Supreme Court of Alaska.

July 8, 1966.

Robert M. Libbey, Lester W. Miller, Jr., and Kay & Miller, Anchorage, for appellant.

Robert C. Erwin, Hughes, Thorsness & Lowe, Anchorage, for appellee.

Before NESBETT, C.J., and DIMOND and RABINOWITZ, JJ.

*382 OPINION

RABINOWITZ, Justice.

The sole issue involved in this appeal is whether the superior court properly granted appellee's motion for summary judgment. We are of the opinion that appellee-movant failed to establish that no genuine issue as to any material fact existed. We, therefore, conclude that the superior court erred in granting appellee's motion for summary judgment.

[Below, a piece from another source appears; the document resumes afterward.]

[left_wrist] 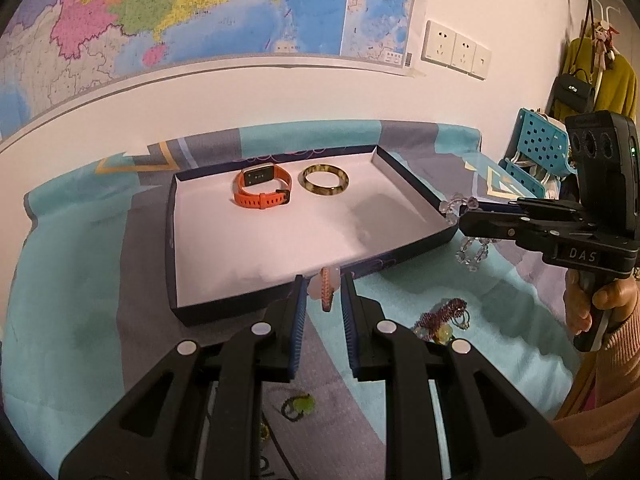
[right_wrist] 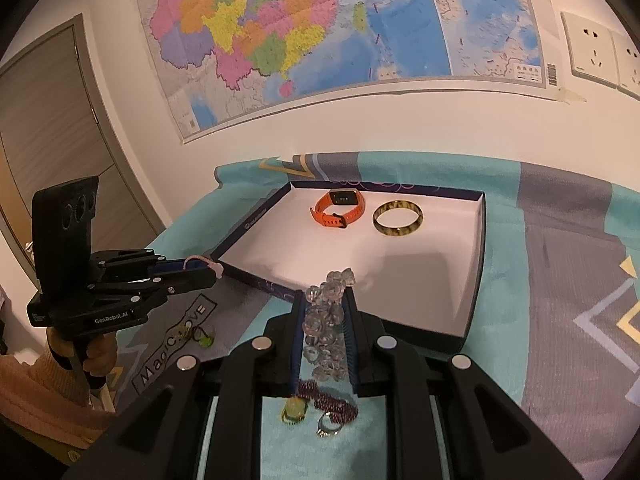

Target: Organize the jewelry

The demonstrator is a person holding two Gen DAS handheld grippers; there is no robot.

On August 1, 1964, appellant, while operating a motorcycle, collided with a motor vehicle at the intersection of Karluk Street and 9th Avenue in Anchorage, Alaska. Thereafter, appellant commenced suit for personal injuries against appellees, Kenneth P. Foltz and Eunice White. In his amended complaint appellant alleged in separate alternative causes of action that the vehicle he collided with had been operated by appellee or by Kenneth P. Foltz.[1]

In her answer appellee denied that she was the operator of the vehicle in question and asserted that at the time of the accident she was a passenger in a car driven by Kenneth P. Foltz and exercised no control over its operation. Defendant Foltz, acting in pro. per., filed a general denial to appellant's amended complaint.[2] Subsequently, counsel filed an answer on behalf of both defendant Foltz and defendant White.[3] In this joint answer defendants Foltz and White denied all allegations of appellant's amended complaint which asserted that Foltz was the operator of the motor vehicle at the time the collision occurred.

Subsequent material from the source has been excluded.